Pinterest LinkedIn Tumblr +

carsi-da-bir-mustehcen-oyun-gunluk-mustehcen-sirlar-101559-5[Birgün Gazetesi’nden Berna Ataoğlu’nun haberini paylaşıyoruz.] İstanbul’daki yeni tiyatro topluluklarından biri olan ‘’Tiyatro Çarşı’’ bu sezon Marco Antonio De la Parra’nın, ‘’Günlük Müstehcen Sırlar’’ isimli oyununu sergiliyor. Geçtiğimiz yıllarda kaybettiğimiz usta yönetmen ve yazar Çetin Akcan’ın da katkısıyla kurulmuş olan Tiyatro Çarşı, küçük ama güçlü bir ekip. Oyunun hem yönetmenleri hem de oyuncuları aynı isimler; Giray Mert Özdenoğlu ve Göktuğ Derici.

Şilili yazar Marco Antonio De La Parra, ülkesini zorbalık, zulüm ve işkence ile yöneten Pinochet iktidarının altında ezilmiş insanların hayatlarını, psikolojilerini komik bir dille ele aldığı oyunu ‘’Günlük Müstehcen Sırlar’’ı 1987 yılında yazmıştır. Metin teşhirci kılığındaki iki adamın, kızlar okulunun önündeki bir parkta karşılaşmaları ve birbirleri arasındaki söz düellolarından oluşur. Daha sonra Sigmund Freud ve Karl Marx olduğunu öğreneceğimiz bu iki oyun kişisi, oyun boyunca birbirlerini deşifre etmeyi ve birbirlerini saf dışı edip eylemlerini tek başlarına yapmayı arzularlar. Fakat oyunun sonunda kimliklerinin aslında bir önemi olmadığı konusunda hemfikir olurlar ve eylemi birlikte gerçekleştirirler. Baskı altındaki toplumların sosyal ve psikolojik açıdan neler yaşadığını iki önemli sembol isimle anlatmaya çalışan yazar, bu isimlerin cinsel ve sosyal teorilerini de çarpıştırır. Carlos ve Sigmund birbirlerinin düşüncelerini saçma bulurlar ama birbirlerine hayranlık da duyarlar. Yazara göre daha iyi bir düzen için hem toplumsal hem de cinsel problemler çözülmelidir.

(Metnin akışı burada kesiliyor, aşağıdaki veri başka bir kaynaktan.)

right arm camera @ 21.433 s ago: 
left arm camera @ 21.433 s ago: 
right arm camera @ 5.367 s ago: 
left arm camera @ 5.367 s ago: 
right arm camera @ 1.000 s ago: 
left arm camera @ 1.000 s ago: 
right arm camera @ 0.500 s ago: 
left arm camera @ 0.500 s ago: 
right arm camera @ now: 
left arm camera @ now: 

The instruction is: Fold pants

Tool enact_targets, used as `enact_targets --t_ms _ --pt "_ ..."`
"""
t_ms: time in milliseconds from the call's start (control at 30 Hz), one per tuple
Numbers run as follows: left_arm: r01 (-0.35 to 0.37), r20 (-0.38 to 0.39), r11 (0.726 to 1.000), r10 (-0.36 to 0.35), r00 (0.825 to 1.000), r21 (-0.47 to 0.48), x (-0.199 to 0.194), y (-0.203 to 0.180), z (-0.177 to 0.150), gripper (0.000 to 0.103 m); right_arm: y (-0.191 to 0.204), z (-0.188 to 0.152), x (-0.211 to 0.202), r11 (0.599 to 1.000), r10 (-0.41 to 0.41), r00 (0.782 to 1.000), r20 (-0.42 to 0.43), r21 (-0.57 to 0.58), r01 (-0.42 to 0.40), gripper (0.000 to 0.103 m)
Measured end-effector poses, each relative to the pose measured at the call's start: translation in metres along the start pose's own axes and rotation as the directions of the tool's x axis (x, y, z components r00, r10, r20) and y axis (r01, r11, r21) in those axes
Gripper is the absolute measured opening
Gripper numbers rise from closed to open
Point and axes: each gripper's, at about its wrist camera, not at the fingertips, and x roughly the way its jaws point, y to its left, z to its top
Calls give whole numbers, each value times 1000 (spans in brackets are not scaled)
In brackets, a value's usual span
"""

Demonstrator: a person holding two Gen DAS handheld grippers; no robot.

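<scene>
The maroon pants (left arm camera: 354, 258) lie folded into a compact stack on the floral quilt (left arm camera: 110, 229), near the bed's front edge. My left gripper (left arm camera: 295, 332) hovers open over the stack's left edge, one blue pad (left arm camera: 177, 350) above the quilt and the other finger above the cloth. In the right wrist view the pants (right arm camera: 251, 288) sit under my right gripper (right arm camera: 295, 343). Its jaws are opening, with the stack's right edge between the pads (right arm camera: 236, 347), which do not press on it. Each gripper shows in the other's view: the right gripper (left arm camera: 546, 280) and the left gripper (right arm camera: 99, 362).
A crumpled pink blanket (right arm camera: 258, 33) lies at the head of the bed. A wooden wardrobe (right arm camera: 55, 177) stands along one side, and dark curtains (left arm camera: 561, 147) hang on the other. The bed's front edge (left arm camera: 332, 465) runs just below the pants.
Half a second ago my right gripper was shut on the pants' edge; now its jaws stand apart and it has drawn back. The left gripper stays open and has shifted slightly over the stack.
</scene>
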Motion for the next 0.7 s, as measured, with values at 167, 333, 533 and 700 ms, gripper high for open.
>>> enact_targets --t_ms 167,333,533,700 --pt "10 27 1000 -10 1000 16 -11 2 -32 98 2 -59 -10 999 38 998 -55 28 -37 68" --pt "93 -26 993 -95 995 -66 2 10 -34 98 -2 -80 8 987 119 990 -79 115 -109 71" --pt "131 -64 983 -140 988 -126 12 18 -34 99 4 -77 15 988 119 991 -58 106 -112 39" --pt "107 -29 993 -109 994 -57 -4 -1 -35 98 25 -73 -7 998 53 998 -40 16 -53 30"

Sigmund; tecavüz, bekaret, cinsellik, psikanaliz, serbest çağrışım gibi kelimeleri kullanırken, Carlos; burjuva erdem düşkünlüğü, mülkiyet, sınıf bilinci, kapital vs gibi sözcükler kullanır. Benzer şekilde Carlos Sigmund’a sosyete doktoru, paronayak, bireyci derken Sigmund da Carlos’a ben merkezci, dialektik materyalist, bürokrat vb der. Böylece okuyucu Marx ve Freud’la özdeşleşen klişe söylemleri bir kez daha hatırlamış olur. Yazar; bu iki ismi hem destekleyen hem de eleştirenlerin bu söylemlerinden yararlanarak onların ideolojilerini çarpıştırır. Her ikisi de müthiş bir korku ve saldırganlık içindedirler. Oyun içinde bir kaç kez yanlarına araba yaklaştığını söylerler. Her ne kadar yalnız kalmayı ister gözükseler de arabanın yaklaştığı anlarda –yani fark edilme korkuları büyüdüğünde- işbirliği halinde numara yaparlar. Bazen birer satıcı olurlar, bazen palyaço, bazen de bankta gazete okuyan adamlar…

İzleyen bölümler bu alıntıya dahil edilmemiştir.